Update : Here's how jQuery does it now (2.2-stable):

isNumeric: function(obj) {
    var realStringObj = obj && obj.toString();
    return !jQuery.isArray(obj) && (realStringObj - parseFloat(realStringObj) + 1) >= 0;
}

Update : Angular 4.3:

export function isNumeric(value: any): boolean {
    return !isNaN(value - parseFloat(value));
}

Arrrgh! Don't listen to the regular expression answers. RegEx is icky for this, and I'm not talking just performance. It's so easy to make subtle, impossible to spot mistakes with your regular expression.

If you can't use isNaN(), this should work much better:

function IsNumeric(input)
{
    return (input - 0) == input && (''+input).trim().length > 0;
}

Here's how it works:

The (input - 0) expression forces JavaScript to do type coercion on your input value; it must first be interpreted as a number for the subtraction operation. If that conversion to a number fails, the expression will result in NaN. This numeric result is then compared to the original value you passed in. Since the left hand side is now numeric, type coercion is again used. Now that the input from both sides was coerced to the same type from the same original value, you would think they should always be the same (always true). However, there's a special rule that says NaN is never equal to NaN, and so a value that can't be converted to a number (and only values that cannot be converted to numbers) will result in false.
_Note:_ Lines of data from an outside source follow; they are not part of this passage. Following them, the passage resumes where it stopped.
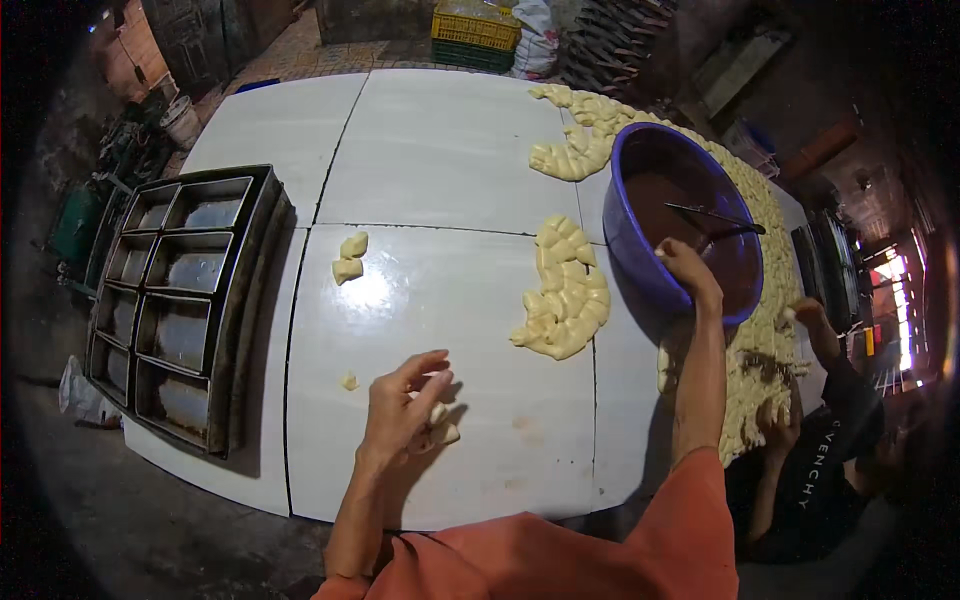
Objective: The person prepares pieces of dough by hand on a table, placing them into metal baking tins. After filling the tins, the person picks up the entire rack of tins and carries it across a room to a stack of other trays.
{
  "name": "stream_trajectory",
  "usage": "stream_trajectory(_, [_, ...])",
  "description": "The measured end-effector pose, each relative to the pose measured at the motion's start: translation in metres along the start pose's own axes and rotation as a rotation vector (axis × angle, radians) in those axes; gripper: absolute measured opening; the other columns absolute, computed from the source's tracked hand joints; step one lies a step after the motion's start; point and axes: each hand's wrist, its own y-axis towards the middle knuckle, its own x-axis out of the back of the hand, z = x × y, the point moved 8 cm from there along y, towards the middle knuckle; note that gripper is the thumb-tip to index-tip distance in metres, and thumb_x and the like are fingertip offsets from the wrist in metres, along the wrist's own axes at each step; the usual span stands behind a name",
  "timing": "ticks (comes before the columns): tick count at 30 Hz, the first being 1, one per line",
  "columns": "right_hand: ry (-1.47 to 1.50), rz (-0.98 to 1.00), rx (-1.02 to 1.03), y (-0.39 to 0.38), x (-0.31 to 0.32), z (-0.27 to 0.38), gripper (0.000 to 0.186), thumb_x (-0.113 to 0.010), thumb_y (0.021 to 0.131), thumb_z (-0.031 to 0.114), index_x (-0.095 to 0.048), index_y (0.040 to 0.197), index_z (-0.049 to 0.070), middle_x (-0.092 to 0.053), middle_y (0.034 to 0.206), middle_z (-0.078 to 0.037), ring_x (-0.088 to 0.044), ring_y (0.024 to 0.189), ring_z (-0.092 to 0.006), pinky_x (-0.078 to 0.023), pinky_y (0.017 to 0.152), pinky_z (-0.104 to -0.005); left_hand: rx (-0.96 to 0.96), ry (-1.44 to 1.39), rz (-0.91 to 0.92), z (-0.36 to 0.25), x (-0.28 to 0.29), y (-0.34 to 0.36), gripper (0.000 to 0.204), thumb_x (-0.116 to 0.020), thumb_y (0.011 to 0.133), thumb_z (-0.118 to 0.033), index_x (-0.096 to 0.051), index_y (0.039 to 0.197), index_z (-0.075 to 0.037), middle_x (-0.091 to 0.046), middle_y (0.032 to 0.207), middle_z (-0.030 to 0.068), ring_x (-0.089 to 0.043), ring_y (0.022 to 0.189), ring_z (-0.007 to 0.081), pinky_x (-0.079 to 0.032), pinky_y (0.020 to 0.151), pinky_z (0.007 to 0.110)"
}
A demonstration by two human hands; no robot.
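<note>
My left hand point(402, 408) is over the near part of the white table, its index finger and thumb stretched out and apart. Small pieces of pale yellow dough point(443, 432) lie beside and partly under its palm. Over the near rim of a large purple basin point(622, 235) is my right hand point(688, 268), fingers curled together. A small pale bit shows at its fingertips, too little to name. Brown liquid point(660, 200) fills the lower part of the basin, and a dark long-handled utensil point(715, 217) leans inside it.
A dark metal rack of rectangular baking tins point(190, 300) stands at left. Two dough pieces point(349, 258) and a scrap point(349, 381) lie mid-table. Clustered dough pieces point(565, 290) sit left of the basin; more dough point(755, 380) covers the right side, where a co-worker's hands point(820, 330) reach in.
</note>
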Motion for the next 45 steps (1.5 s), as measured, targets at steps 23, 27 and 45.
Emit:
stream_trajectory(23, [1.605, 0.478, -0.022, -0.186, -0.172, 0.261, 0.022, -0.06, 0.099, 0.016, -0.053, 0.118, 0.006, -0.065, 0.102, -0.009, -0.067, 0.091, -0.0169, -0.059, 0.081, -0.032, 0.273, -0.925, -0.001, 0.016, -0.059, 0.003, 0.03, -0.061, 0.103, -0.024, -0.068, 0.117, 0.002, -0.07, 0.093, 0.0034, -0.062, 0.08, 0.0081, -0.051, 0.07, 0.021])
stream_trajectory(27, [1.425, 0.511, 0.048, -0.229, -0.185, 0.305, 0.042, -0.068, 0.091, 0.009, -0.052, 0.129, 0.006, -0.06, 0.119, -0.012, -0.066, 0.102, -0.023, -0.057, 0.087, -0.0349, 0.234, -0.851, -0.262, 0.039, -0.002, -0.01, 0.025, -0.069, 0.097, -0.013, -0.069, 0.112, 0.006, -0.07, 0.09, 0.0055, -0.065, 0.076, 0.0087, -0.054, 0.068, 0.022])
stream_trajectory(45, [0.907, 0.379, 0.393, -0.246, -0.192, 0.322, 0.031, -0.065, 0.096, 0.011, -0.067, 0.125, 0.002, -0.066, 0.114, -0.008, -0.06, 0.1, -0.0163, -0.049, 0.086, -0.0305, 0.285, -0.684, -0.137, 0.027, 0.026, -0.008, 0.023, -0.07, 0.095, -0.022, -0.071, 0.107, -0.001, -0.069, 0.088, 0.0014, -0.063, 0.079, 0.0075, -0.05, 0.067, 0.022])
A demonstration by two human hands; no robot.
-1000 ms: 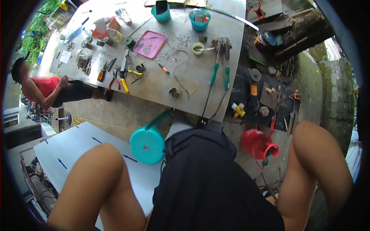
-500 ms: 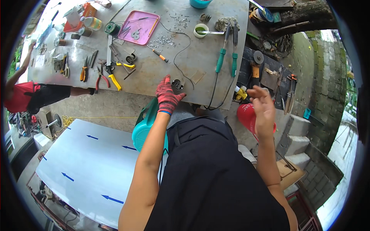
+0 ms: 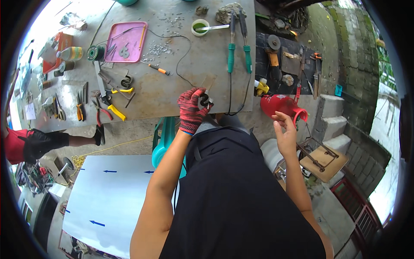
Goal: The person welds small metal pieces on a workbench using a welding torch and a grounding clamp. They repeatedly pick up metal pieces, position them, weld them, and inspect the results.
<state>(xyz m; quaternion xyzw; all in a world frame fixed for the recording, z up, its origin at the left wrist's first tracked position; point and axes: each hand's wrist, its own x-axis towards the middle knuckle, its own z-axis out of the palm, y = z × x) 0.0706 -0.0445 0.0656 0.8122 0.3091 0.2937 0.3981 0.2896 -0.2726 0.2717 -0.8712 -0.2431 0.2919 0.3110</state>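
Note:
My left hand (image 3: pixel 192 107), in a red-and-black striped glove, is at the table's near edge. Its thumb and fingers close round a small curled metal piece (image 3: pixel 204 100), dark with a shiny part. Bare and raised to the right of my body, my right hand (image 3: pixel 285 134) has its fingers apart, loosely bent, with nothing in them. Beyond the glove, a thin flat plate (image 3: pixel 208 82) lies on the table next to the end of a dark wire (image 3: pixel 188 47). Another dark curled piece (image 3: pixel 127 81) rests near yellow-handled snips (image 3: pixel 115 111).
On the metal table (image 3: pixel 168 99) are a pink tray (image 3: pixel 111 34), an orange-handled screwdriver (image 3: pixel 160 70), red-handled pliers (image 3: pixel 103 113) and two green-handled soldering irons (image 3: pixel 231 56) (image 3: pixel 247 56). A red container (image 3: pixel 276 105) stands right of the table. Another person (image 3: pixel 30 144) is at far left.
My left hand has closed round the curled metal piece that lay beside it on the table. My right hand has come down slightly, to the left. The whole view has shifted.

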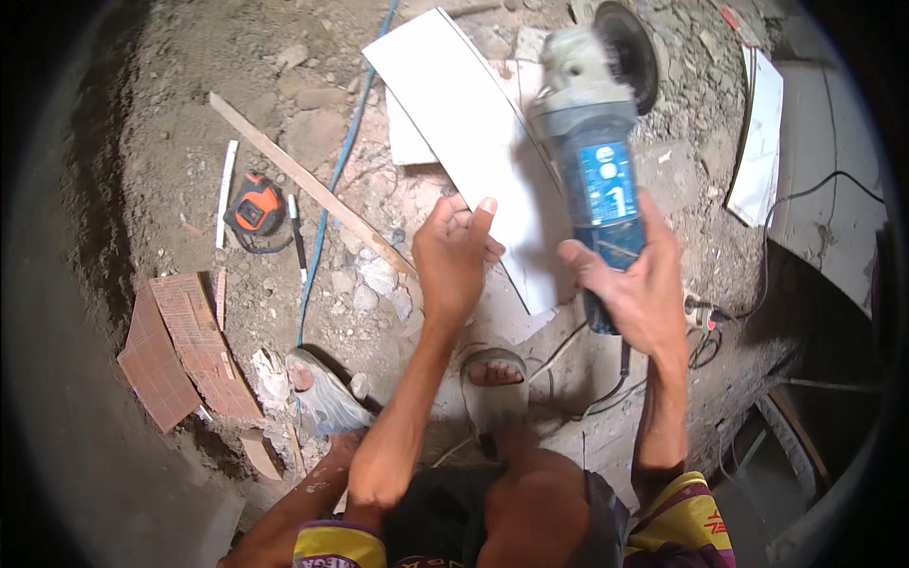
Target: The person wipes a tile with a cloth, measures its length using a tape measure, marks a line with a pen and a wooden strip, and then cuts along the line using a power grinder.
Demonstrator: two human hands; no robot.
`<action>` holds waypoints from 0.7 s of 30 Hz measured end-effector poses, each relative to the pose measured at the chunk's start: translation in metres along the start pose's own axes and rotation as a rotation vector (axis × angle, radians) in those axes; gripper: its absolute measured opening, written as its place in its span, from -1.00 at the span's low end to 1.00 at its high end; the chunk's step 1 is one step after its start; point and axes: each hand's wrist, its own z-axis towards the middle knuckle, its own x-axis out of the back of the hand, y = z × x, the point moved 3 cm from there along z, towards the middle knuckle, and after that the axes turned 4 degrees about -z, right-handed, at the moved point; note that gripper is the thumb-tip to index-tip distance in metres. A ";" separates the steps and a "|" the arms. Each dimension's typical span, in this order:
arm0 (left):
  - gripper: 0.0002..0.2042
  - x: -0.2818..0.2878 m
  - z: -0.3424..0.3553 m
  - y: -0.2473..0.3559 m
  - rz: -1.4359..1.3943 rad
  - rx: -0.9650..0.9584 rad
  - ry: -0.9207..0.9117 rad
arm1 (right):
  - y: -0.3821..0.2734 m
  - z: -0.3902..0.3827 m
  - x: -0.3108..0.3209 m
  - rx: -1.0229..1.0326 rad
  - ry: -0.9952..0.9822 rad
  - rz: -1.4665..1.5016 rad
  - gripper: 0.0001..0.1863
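Observation:
In my right hand [636, 279] is a blue and grey angle grinder [602, 175], gripped round its body and raised over the right side of a white tile [473, 123]. Its dark disc [627, 55] points away from me at the top and looks slightly blurred. My left hand [459, 248] pinches the tile's left edge, thumb on the white face and fingers curled by the rim. The long tile lies at a slant, its near corner toward my foot. Partly covered beneath it is another pale piece [409, 133].
Left of the tile lie a wooden strip [308, 180], a blue hose [343, 151], an orange tape measure [256, 205] and a marker [297, 237]. Broken brown tiles [194, 346] rest farther left. A plug connection [705, 312] and cables are at right, near a white offcut [760, 137]. Rubble covers the ground.

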 end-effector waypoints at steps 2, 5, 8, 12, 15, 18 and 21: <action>-0.73 -0.006 -0.001 -0.003 -0.097 -0.024 0.014 | -0.004 0.006 -0.014 0.054 -0.037 -0.007 -0.38; -0.73 -0.015 0.002 -0.018 -0.198 -0.019 0.015 | 0.007 0.021 -0.026 0.150 -0.059 -0.029 -0.37; -0.37 -0.010 -0.008 -0.009 -0.214 -0.287 0.058 | 0.022 0.029 -0.037 0.273 -0.121 -0.202 -0.36; 0.07 0.016 -0.004 0.022 0.794 -0.767 0.162 | 0.028 0.030 -0.038 0.339 -0.156 -0.199 -0.33; 0.15 0.034 0.015 0.032 0.967 -0.943 0.073 | 0.027 0.035 -0.038 0.333 -0.195 -0.230 -0.32; 0.18 0.037 0.022 0.038 1.101 -0.847 -0.045 | 0.026 0.039 -0.037 0.339 -0.194 -0.239 -0.31; 0.22 0.034 0.026 0.035 1.019 -0.899 -0.012 | 0.030 0.048 -0.037 0.295 -0.197 -0.279 -0.33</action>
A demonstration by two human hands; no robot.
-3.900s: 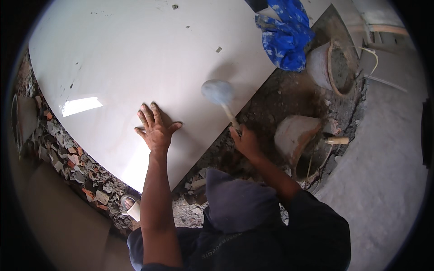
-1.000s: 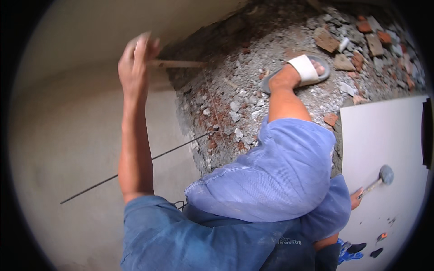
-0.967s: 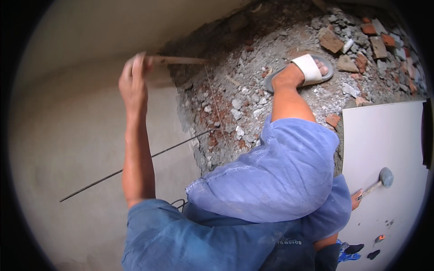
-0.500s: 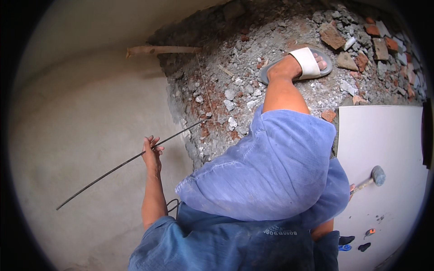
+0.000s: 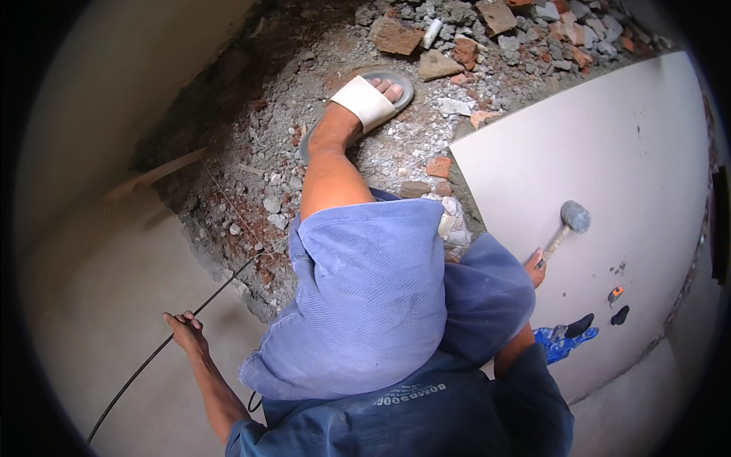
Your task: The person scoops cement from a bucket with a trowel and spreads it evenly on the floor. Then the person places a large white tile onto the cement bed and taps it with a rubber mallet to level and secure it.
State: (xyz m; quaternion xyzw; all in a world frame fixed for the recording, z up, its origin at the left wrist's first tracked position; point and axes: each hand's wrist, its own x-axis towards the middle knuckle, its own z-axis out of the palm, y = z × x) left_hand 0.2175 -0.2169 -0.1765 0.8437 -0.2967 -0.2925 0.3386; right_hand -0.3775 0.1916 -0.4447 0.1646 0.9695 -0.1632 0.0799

The check on the length is for a special case involving empty strings. Also note that it falls down on your 0x89f test, but that's because in many environments that's an okay way to define a number literal. If you want to catch that specific scenario you could add an additional check. Even better, if that's your reason for not using isNaN() then just wrap your own function around isNaN() that can also do the additional check.

In summary, if you want to know if a value can be converted to a number, actually try to convert it to a number.


I went back and did some research for why a whitespace string did not have the expected output, and I think I get it now: an empty string is coerced to 0 rather than NaN. Simply trimming the string before the length check will handle this case.

Running the unit tests against the new code and it only fails on the infinity and boolean literals, and the only time that should be a problem is if you're generating code (really, who would type in a literal and check if it's numeric? You should know), and that would be some strange code to generate.

But, again, the only reason ever to use this is if for some reason you have to avoid isNaN().


This way seems to work well:

function IsNumeric(input){
    var RE = /^-{0,1}\d*\.{0,1}\d+$/;
    return (RE.test(input));
}

In one line:

const IsNumeric = (num) => /^-{0,1}\d*\.{0,1}\d+$/.test(num);

And to test it:

const IsNumeric = (num) => /^-{0,1}\d*\.{0,1}\d+$/.test(num);
    
    function TestIsNumeric(){
        var results = ''
        results += (IsNumeric('-1')?"Pass":"Fail") + ": IsNumeric('-1') => true\n";
        results += (IsNumeric('-1.5')?"Pass":"Fail") + ": IsNumeric('-1.5') => true\n";
        results += (IsNumeric('0')?"Pass":"Fail") + ": IsNumeric('0') => true\n";
        results += (IsNumeric('0.42')?"Pass":"Fail") + ": IsNumeric('0.42') => true\n";
        results += (IsNumeric('.42')?"Pass":"Fail") + ": IsNumeric('.42') => true\n";
        results += (!IsNumeric('99,999')?"Pass":"Fail") + ": IsNumeric('99,999') => false\n";
        results += (!IsNumeric('0x89f')?"Pass":"Fail") + ": IsNumeric('0x89f') => false\n";
        results += (!IsNumeric('#abcdef')?"Pass":"Fail") + ": IsNumeric('#abcdef') => false\n";
        results += (!IsNumeric('1.2.3')?"Pass":"Fail") + ": IsNumeric('1.2.3') => false\n";
        results += (!IsNumeric('')?"Pass":"Fail") + ": IsNumeric('') => false\n";
        results += (!IsNumeric('blah')?"Pass":"Fail") + ": IsNumeric('blah') => false\n";
        
        return results;
    }

console.log(TestIsNumeric());
.as-console-wrapper { max-height: 100% !important; top: 0; }

I borrowed that regex from http://www.codetoad.com/javascript/isnumeric.asp. Explanation:

/^ match beginning of string
-{0,1} optional negative sign
\d* optional digits
\.{0,1} optional decimal point
\d+ at least one digit
$/ match end of string